In this instance, below is a basic infographic provided by the Cleveland Clinic concerning oils for cooking and adding flavor to dishes.
Important points for further independent research regarding oils might include smoke point, nutrients, and proportion of fatty acids. Regarding the latter, one could note the distinction among saturated, polyunsaturated, and monounsaturated fats. There are several detailed resources to reference, but one may find a brief overview in the book titled Natural Health, Natural Medicine by Dr. Andrew Weil available at IndieBound.org.
According to the book, the saturation terms refer to the chemistry of fatty acids – basically, whether all available carbon bonds in the molecular chain are occupied, or saturated, with hydrogen atoms.
Determining whether a fat is mostly saturated is simple. For example, coconut oil is mostly comprised of saturated fat. One indication of saturation is a harder texture and opaque appearance when cool (coconut oil actually hardens at room temperatures below 74 degrees Fahrenheit). In contrast, oils that comprise mostly monounsaturated fats such as extra virgin olive oil remain mostly transparent when chilled even in a refrigerator (olive oil becomes a bit thicker and cloudier, but noticeably different from coconut oil or, say, bacon fat when chilled).

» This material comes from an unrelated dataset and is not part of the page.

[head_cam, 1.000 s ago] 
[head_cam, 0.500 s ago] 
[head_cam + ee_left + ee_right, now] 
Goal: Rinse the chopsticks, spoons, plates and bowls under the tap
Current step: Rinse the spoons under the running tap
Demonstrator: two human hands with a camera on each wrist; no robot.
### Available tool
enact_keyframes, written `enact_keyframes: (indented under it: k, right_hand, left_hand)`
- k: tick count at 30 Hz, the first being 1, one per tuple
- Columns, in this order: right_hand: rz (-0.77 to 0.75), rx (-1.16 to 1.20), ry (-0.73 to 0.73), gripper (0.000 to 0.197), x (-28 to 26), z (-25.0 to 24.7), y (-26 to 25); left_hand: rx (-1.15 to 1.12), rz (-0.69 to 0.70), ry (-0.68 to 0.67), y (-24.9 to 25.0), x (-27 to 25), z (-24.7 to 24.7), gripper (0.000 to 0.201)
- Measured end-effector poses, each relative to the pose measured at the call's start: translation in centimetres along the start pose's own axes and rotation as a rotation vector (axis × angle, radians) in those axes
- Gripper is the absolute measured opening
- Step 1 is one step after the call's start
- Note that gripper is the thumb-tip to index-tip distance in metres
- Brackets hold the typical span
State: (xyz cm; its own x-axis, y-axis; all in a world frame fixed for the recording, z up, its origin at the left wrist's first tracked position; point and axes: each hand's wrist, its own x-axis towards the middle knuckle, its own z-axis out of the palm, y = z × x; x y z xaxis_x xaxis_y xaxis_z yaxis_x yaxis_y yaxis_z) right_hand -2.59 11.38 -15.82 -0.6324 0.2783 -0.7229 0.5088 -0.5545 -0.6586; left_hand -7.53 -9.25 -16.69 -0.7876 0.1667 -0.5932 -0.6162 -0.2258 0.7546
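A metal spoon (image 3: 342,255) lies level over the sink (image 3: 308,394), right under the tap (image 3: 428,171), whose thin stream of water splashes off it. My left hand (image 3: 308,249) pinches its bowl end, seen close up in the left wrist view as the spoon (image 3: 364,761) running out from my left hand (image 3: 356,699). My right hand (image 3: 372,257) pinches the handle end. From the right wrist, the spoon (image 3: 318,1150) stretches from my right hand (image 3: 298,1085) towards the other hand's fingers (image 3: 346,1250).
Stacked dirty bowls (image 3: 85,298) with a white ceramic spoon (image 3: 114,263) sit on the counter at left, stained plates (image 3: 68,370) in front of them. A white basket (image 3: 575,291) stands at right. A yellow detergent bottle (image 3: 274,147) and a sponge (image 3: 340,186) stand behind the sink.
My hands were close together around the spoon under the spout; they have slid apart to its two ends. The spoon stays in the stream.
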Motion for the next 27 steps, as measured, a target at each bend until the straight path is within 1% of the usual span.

The smoke point of oils is important because that’s the temperature in which the oil breaks down into carcinogenic compounds; also, when oils are heated, the points of unsaturation become unstable and vulnerable to attack by oxygen and can damage DNA and components of cells. Therefore, it is important to understand the types of oils one uses for cooking, particularly at high temperatures such as searing in a skillet. As the infographic depicts, canola oil is good for high temperature cooking. There are other oils - such as avocado oil - that meet the criteria of high smoke point and high composition of monounsaturated fats, but are not widely available and can be relatively expensive.